(Records from a collection)
<<<<
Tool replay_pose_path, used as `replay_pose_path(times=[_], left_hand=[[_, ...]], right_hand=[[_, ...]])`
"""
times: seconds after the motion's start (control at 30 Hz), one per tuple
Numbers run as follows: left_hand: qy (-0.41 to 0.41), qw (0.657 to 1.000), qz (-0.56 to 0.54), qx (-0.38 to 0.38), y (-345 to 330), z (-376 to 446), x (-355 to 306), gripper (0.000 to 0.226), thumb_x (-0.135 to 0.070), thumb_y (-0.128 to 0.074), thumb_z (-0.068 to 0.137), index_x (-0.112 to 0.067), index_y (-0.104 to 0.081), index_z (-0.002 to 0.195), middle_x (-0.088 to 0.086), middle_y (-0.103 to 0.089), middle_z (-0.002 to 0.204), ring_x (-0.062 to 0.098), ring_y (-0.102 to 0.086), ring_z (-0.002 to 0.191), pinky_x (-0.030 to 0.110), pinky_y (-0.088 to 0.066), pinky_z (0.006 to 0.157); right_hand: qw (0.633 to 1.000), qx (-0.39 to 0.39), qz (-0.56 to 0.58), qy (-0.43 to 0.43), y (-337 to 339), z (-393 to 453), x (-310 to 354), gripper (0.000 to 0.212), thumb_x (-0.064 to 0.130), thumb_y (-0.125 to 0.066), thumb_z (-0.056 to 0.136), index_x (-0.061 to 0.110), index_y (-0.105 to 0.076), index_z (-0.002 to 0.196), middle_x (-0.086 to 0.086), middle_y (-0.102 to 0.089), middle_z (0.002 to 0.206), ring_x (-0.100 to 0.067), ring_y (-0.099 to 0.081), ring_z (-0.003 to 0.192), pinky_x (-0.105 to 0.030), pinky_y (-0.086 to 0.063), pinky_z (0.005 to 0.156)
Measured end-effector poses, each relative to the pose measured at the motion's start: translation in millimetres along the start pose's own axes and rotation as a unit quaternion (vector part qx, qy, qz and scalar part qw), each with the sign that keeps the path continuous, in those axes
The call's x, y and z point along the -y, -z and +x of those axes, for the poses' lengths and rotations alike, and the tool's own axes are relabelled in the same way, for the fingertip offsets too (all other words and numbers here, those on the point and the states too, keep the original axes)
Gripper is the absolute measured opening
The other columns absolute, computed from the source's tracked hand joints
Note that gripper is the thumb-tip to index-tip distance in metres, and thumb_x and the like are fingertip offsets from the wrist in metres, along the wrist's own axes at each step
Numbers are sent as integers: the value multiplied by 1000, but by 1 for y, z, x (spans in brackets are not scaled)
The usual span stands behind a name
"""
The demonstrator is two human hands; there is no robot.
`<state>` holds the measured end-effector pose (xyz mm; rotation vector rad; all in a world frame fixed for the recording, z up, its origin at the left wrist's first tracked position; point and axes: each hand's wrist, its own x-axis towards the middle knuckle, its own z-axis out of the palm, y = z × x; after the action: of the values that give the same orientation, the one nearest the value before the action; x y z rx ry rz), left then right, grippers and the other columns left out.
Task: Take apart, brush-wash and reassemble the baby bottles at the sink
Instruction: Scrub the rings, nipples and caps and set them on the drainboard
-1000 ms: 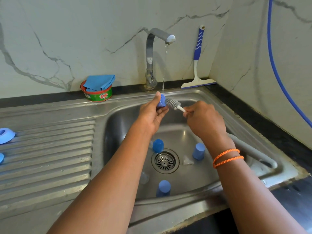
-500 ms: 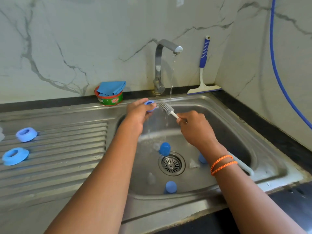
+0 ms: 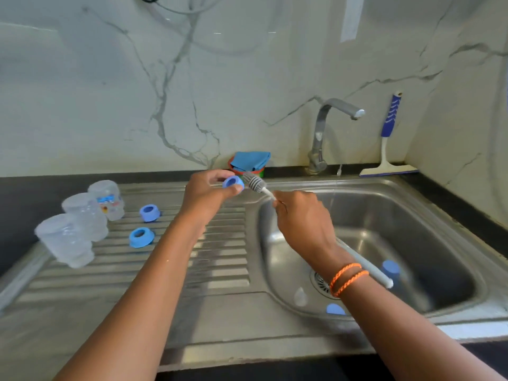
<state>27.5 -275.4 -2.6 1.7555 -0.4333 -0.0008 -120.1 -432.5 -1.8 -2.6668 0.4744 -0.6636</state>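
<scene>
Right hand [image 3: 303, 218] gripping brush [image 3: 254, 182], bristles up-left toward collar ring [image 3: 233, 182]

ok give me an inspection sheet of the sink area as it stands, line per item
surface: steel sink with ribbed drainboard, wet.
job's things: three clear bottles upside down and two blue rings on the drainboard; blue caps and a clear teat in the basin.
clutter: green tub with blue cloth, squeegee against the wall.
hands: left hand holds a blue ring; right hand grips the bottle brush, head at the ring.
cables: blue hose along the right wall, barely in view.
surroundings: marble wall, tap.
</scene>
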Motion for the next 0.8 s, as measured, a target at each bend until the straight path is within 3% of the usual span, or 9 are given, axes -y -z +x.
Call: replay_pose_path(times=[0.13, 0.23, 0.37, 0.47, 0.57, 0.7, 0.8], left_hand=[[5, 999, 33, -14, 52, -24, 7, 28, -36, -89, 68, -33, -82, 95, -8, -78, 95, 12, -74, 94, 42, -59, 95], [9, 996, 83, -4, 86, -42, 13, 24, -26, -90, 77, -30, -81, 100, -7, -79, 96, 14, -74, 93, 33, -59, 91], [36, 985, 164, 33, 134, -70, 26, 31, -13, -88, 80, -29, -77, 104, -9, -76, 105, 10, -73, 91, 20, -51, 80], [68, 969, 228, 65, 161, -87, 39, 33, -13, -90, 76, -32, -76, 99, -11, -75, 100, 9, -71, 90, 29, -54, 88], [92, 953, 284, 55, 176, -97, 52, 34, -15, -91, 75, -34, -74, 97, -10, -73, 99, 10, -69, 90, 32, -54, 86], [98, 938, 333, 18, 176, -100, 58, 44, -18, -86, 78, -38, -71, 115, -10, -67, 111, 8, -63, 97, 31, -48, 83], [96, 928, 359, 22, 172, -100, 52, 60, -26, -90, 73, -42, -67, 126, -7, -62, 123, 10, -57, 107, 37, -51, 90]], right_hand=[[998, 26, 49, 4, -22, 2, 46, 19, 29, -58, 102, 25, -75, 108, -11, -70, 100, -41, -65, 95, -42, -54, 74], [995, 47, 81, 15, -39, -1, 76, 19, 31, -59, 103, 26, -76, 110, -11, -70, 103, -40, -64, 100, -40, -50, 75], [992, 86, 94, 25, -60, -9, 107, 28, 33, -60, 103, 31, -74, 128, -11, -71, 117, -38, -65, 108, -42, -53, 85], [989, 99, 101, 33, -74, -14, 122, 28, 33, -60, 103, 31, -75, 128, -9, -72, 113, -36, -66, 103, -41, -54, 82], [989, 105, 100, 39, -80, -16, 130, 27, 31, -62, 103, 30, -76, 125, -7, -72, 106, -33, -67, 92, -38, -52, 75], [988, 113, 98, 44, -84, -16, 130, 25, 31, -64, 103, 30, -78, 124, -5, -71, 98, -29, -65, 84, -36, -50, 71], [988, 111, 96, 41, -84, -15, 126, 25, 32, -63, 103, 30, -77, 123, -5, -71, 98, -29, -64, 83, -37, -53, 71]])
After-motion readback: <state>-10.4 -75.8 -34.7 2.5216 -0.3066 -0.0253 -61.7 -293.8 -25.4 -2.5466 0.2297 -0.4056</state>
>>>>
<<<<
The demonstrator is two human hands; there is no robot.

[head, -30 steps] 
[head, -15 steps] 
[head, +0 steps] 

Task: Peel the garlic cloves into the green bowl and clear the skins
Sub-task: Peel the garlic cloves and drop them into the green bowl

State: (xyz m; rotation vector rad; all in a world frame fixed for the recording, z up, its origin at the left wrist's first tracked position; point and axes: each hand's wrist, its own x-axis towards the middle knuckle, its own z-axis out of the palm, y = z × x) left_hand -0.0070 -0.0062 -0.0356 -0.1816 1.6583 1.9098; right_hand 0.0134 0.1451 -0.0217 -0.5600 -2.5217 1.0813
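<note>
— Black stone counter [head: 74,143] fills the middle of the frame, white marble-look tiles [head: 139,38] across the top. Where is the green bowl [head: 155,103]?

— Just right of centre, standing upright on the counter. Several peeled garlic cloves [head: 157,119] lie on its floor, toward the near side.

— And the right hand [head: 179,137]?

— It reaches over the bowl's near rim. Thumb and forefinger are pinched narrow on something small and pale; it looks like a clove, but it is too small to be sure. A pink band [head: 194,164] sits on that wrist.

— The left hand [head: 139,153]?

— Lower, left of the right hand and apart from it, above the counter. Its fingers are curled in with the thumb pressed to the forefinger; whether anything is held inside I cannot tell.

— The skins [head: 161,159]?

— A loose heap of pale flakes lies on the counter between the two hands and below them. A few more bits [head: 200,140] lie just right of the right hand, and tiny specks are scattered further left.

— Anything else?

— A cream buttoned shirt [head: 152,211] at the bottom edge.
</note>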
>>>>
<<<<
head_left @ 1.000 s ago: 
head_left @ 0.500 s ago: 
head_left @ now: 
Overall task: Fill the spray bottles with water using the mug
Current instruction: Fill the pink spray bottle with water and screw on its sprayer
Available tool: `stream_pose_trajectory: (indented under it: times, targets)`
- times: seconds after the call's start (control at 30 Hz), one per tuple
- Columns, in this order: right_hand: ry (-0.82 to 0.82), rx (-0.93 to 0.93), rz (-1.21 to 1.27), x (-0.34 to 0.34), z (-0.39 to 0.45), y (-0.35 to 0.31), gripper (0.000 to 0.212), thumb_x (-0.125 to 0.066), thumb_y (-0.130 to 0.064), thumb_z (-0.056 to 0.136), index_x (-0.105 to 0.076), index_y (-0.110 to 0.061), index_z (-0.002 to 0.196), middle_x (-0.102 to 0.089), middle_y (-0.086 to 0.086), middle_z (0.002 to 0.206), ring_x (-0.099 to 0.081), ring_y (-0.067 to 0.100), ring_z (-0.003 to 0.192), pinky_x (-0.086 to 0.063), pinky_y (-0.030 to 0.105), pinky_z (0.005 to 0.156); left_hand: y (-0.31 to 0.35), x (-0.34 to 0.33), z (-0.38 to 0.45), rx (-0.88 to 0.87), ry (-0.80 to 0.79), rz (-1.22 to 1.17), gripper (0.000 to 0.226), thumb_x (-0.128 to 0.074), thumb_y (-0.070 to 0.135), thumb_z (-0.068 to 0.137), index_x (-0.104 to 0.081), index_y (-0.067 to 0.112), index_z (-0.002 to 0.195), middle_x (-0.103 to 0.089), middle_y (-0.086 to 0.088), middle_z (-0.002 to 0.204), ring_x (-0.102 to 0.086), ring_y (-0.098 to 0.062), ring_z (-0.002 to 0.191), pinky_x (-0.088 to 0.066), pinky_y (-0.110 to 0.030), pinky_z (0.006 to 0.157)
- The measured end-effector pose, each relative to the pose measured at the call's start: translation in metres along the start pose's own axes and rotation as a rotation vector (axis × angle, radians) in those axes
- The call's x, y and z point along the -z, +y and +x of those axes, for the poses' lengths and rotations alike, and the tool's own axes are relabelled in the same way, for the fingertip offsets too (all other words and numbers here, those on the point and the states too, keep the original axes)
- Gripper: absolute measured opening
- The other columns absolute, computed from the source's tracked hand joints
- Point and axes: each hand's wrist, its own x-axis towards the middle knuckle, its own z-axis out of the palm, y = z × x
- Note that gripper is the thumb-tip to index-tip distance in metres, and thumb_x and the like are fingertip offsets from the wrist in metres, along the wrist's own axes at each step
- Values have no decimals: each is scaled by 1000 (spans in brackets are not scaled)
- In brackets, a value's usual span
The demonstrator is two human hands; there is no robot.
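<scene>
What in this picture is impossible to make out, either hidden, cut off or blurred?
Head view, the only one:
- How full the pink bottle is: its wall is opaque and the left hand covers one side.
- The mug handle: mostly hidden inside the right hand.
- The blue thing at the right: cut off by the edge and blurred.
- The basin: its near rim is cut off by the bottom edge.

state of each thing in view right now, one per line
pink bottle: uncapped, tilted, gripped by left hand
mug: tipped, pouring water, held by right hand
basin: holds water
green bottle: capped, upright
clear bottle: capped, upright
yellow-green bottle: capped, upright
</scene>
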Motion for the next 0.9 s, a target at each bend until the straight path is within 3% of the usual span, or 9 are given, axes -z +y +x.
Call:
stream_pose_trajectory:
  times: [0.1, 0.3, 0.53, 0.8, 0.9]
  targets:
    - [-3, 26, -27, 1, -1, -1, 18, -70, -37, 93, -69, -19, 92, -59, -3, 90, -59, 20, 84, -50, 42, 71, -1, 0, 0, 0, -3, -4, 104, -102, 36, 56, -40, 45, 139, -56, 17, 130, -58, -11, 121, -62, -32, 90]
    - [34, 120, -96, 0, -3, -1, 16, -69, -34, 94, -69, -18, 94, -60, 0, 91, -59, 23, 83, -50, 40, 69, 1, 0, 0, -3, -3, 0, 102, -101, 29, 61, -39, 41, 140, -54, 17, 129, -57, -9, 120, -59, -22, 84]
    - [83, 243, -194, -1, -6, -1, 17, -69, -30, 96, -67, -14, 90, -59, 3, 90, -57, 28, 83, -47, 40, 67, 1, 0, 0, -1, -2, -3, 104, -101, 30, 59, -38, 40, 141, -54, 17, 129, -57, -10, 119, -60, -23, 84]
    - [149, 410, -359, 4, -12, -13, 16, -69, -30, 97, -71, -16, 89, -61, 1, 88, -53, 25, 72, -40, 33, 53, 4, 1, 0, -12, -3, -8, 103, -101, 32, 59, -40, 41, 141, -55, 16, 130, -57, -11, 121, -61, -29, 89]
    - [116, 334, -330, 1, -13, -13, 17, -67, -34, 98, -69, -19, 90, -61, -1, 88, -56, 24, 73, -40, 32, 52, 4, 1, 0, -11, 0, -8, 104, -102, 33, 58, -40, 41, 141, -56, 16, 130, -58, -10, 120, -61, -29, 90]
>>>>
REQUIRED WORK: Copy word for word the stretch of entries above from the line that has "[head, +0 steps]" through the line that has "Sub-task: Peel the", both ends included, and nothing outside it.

SOLUTION FOR THIS PROBLEM:
[head, +0 steps] 

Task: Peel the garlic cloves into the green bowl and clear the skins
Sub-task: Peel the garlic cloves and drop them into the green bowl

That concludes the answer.